### Exercise description
Whenever a line in the material below contains "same", copy that line.
• • • •
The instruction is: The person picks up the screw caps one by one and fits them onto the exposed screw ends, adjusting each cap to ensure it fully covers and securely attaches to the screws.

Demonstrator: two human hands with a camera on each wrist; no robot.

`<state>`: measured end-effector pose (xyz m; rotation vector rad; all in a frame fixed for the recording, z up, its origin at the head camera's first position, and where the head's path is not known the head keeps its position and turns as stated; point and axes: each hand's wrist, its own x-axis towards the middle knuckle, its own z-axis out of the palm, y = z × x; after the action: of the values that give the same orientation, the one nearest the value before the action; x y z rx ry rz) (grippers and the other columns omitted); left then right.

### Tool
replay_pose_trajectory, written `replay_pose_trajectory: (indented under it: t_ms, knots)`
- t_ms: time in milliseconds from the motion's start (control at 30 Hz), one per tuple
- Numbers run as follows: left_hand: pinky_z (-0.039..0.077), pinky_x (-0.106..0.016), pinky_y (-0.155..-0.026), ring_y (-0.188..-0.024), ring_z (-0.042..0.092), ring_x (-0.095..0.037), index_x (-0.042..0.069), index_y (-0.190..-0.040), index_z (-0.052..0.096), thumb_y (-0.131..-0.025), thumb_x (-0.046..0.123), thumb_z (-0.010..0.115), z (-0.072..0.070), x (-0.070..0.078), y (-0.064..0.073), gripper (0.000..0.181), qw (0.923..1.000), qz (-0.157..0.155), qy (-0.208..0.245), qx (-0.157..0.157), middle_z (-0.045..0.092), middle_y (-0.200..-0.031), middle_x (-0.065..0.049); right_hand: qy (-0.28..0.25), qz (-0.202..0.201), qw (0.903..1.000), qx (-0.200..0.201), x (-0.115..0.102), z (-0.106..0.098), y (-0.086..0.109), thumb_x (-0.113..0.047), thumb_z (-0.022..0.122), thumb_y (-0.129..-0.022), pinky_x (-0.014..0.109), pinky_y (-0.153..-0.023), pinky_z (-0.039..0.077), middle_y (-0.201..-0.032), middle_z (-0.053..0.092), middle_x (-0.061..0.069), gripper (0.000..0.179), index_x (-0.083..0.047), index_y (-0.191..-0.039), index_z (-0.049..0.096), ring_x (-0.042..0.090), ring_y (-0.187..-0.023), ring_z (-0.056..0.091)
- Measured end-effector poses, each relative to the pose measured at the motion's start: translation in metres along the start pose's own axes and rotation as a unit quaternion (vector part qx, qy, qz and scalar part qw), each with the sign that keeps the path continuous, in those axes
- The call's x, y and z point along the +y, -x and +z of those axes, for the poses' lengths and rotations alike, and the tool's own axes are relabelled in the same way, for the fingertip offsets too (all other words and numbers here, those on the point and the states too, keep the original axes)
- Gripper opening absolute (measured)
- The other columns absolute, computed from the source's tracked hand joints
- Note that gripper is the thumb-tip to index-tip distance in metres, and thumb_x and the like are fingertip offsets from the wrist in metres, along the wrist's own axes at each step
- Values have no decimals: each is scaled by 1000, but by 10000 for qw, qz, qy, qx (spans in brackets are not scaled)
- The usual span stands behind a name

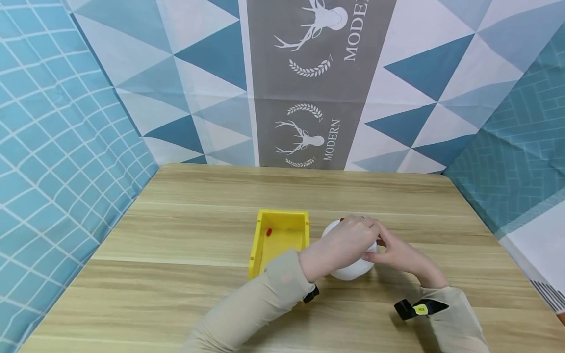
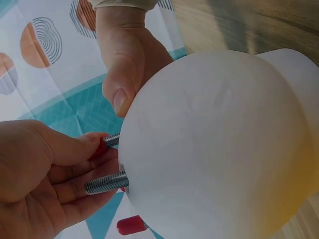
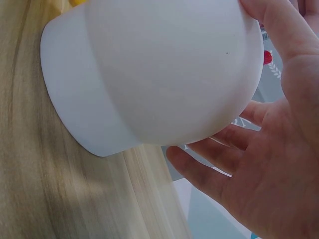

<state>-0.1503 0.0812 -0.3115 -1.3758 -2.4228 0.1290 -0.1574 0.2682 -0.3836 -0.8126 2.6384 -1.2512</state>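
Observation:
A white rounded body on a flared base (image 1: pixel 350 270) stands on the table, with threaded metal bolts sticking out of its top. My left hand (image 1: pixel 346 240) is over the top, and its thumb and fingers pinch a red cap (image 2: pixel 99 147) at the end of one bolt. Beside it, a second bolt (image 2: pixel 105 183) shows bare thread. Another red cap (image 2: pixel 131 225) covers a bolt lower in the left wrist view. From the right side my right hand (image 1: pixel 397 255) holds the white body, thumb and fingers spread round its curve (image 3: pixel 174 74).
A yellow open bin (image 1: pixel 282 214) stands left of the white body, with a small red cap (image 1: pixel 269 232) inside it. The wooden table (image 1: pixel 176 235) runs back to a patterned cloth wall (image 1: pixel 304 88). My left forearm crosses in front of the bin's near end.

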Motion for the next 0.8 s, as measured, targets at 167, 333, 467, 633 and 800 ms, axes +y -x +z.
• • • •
### Response area
`<state>`: measured end-effector pose (xyz m; rotation vector rad; all in a frame fixed for the recording, z up, its origin at the head camera's first position, and where the head's path is not known the head keeps its position and turns as stated; point and axes: each hand's wrist, its own x-axis towards the middle knuckle, its own z-axis out of the palm, y = z × x; after the action: of the values that give the same orientation, the one nearest the value before the action; x y z rx ry rz) (grippers and the other columns omitted); left then right.
- The call's x, y and z point along the +y, -x and +z of those axes, for the poses' lengths and rotations alike, and the tool's own axes are relabelled in the same way, for the fingertip offsets too (all other words and numbers here, those on the point and the states too, keep the original axes)

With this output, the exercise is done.